**Source data:**
^^^^^^^^^^^^^^^^

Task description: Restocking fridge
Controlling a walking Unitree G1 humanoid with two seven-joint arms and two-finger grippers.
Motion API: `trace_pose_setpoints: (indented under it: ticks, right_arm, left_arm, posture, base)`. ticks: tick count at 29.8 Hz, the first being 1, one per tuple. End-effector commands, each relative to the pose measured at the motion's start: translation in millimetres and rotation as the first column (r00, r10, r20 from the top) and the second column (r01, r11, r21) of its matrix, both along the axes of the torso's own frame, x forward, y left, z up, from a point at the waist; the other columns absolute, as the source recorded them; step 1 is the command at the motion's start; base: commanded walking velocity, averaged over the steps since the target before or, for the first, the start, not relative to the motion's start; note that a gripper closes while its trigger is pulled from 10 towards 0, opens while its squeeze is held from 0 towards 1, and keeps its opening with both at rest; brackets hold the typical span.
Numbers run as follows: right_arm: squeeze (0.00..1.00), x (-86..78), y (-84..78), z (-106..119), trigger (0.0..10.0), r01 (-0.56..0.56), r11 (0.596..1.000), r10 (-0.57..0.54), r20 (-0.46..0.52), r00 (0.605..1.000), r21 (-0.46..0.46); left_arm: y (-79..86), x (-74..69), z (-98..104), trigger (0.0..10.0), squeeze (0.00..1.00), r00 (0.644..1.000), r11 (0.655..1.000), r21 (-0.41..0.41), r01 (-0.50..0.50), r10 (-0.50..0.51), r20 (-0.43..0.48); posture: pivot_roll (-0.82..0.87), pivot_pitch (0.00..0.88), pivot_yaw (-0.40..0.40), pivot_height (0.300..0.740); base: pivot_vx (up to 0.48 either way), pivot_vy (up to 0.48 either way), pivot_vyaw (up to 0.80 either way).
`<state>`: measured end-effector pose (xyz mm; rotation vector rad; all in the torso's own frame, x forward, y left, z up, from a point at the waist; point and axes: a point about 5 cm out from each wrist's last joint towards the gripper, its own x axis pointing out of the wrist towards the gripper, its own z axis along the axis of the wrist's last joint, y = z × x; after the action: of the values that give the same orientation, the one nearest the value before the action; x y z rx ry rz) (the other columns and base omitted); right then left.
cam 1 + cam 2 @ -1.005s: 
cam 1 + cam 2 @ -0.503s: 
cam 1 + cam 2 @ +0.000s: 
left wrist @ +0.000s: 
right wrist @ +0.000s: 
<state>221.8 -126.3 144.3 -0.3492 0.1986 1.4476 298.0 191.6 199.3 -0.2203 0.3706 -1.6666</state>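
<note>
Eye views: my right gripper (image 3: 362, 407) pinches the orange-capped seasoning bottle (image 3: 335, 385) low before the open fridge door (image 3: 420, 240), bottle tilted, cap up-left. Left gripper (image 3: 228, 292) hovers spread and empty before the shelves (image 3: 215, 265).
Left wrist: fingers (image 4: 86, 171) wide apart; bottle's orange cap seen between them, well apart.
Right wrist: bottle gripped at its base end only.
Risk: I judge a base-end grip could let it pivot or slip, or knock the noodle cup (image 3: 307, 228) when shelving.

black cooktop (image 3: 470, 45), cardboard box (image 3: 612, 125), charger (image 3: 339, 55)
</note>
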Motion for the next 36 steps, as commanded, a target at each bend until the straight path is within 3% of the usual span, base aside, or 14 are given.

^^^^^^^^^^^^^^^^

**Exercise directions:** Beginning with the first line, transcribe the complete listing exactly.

**Response area:**
Task description: Restocking fridge
Controlling a walking Unitree G1 humanoid with two seven-joint arms and two-finger grippers.
Motion API: `trace_pose_setpoints: (indented under it: ticks, right_arm, left_arm, posture, base)`. ticks: tick count at 29.8 Hz, the first being 1, one per tuple. End-effector commands, each relative to the pose measured at the motion's start: translation in millimetres and rotation as the first column (r00, r10, r20 from the top) and the second column (r01, r11, r21) of its matrix, both along the axes of the torso's own frame, x forward, y left, z up, from a point at the waist; the other columns absolute, as the source recorded them; step 1 is the command at the motion's start; base: commanded walking velocity, averaged over the steps since the target before or, for the first, the start, not relative to the motion's start; note that a gripper closes while its trigger is pulled from 10 towards 0, opens while its squeeze is held from 0 towards 1, and keeps its opening with both at rest; brackets hold the typical span.
Numbers run as follows: right_arm: squeeze (0.00..1.00), x (-86..78), y (-84..78), z (-106..119), trigger (0.0..10.0), r01 (-0.56..0.56), r11 (0.596..1.000), r10 (-0.57..0.54), r20 (-0.46..0.52), r00 (0.605..1.000), r21 (-0.46..0.46); left_arm: y (-79..86), x (-74..69), z (-98..104), trigger (0.0..10.0), squeeze (0.00..1.00), r00 (0.644..1.000), r11 (0.655..1.000), r21 (-0.41..0.41), r01 (-0.50..0.50), r10 (-0.50..0.51), r20 (-0.43..0.48); posture: pivot_roll (-0.82..0.87), pivot_pitch (0.00..0.88), pivot_yaw (-0.40..0.40), pivot_height (0.300..0.740); base: pivot_vx (up to 0.48 either way), pivot_vy (up to 0.48 either way), pivot_vyaw (up to 0.80 either way).
`<state>`: measured end-effector pose (xyz mm; rotation vector rad; all in the torso's own frame, x forward, y left, z up, from a point at the waist; point and axes: a point about 5 cm out from each wrist's last joint towards the gripper, its own x axis pointing out of the wrist towards the gripper, its own z axis along the axis of the wrist's last joint, y = z × x; after the action: of the values that give the same orientation, the one nearest the value before the action; x y z rx ry rz) (the other columns and base omitted); right then left.
cam 1 + cam 2 @ -1.005s: 
cam 1 + cam 2 @ -0.503s: 
cam 1 + cam 2 @ +0.000s: 
left wrist @ +0.000s: 
right wrist @ +0.000s: 
<state>221.8 -126.3 144.3 -0.3492 0.1986 1.4476 298.0 191.6 199.3 -0.2203 0.3706 -1.6666</state>
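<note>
Eye views: my right gripper (image 3: 362, 407) pinches the orange-capped seasoning bottle (image 3: 335, 385) low before the open fridge door (image 3: 420, 240), bottle tilted, cap up-left. Left gripper (image 3: 228, 292) hovers spread and empty before the shelves (image 3: 215, 265).
Left wrist: fingers (image 4: 86, 171) wide apart; bottle's orange cap seen between them, well apart.
Right wrist: bottle gripped at its base end only.
Risk: I judge a base-end grip could let it pivot or slip, or knock the noodle cup (image 3: 307, 228) when shelving.

black cooktop (image 3: 470, 45), cardboard box (image 3: 612, 125), charger (image 3: 339, 55)
</note>
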Motion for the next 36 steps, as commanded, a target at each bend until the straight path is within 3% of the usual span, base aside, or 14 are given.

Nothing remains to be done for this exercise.